For his creations, made with his own two hands, he asked in exchange for items which may seem of little worth of significance, barks and muds and flowers, roots and leaves and more. For one never knows what will be the key to the greatest discoveries.
Sometimes, it is little more than a story.
Êl and Angolon watched as their people returned to their kingdoms of Manegaard, Beardenheim and Shavehalla, positively buzzing with the thought of what else they might create from the bounty of the world. But as they spoke of the lands of giants and dwarves and men, all three in the kingdom of Beardenheim, they came to realize that they had no name for the lands of each of its peoples.
Names are a creation of vanity, in a fashion, but they also hold a power of sorts. Names can lift or ground a thing they are given to, but they can also focus purpose, secure belonging, and carry on when all else is forgotten.
As so, as often came to pass when Êl found itself lost to pondering, it thought back again to the stories of the void.

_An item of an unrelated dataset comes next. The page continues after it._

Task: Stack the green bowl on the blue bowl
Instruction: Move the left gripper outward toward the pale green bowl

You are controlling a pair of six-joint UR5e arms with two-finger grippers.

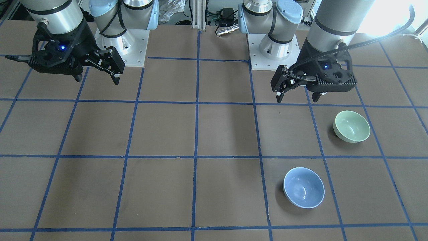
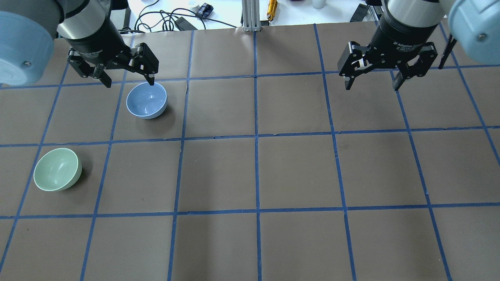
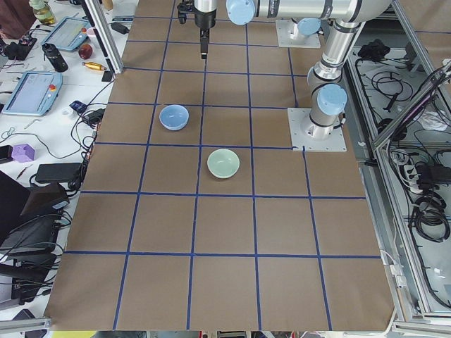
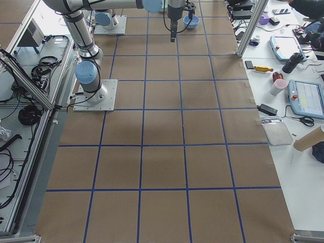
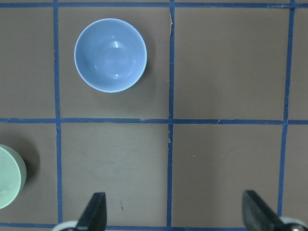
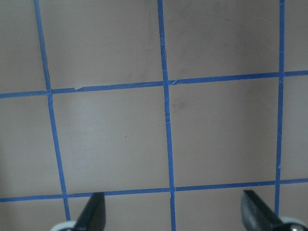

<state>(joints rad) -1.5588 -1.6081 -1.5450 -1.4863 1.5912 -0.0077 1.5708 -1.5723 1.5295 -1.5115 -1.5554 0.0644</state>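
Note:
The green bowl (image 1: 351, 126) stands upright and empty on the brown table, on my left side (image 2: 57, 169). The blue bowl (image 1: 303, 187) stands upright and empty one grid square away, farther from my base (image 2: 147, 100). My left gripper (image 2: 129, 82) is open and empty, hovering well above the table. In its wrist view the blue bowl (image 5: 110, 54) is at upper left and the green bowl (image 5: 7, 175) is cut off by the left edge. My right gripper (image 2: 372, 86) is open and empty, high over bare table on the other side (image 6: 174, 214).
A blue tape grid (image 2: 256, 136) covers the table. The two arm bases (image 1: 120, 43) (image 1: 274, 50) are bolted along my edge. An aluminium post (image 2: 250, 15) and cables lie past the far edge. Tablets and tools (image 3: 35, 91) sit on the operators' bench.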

Some of its favorites echoed from the voices of the Norsemen. Perhaps they are why the first creation of Beardsgaard was a great tree. Tales of Yggdrasil, the tree of life of the Norsemen, had floated across Êl’s imagination just before the first touch that brought Eredh to being.
And then Êl noted the beings in its world, the beings it and Angolon had brought to life. Giants. Dwarves. Men. Elves of different sorts. And gods. In the words of another story: this has happened before…and it will happen again.
Some stories hold greater sway than others, it seems. Some stories bring reality to bear.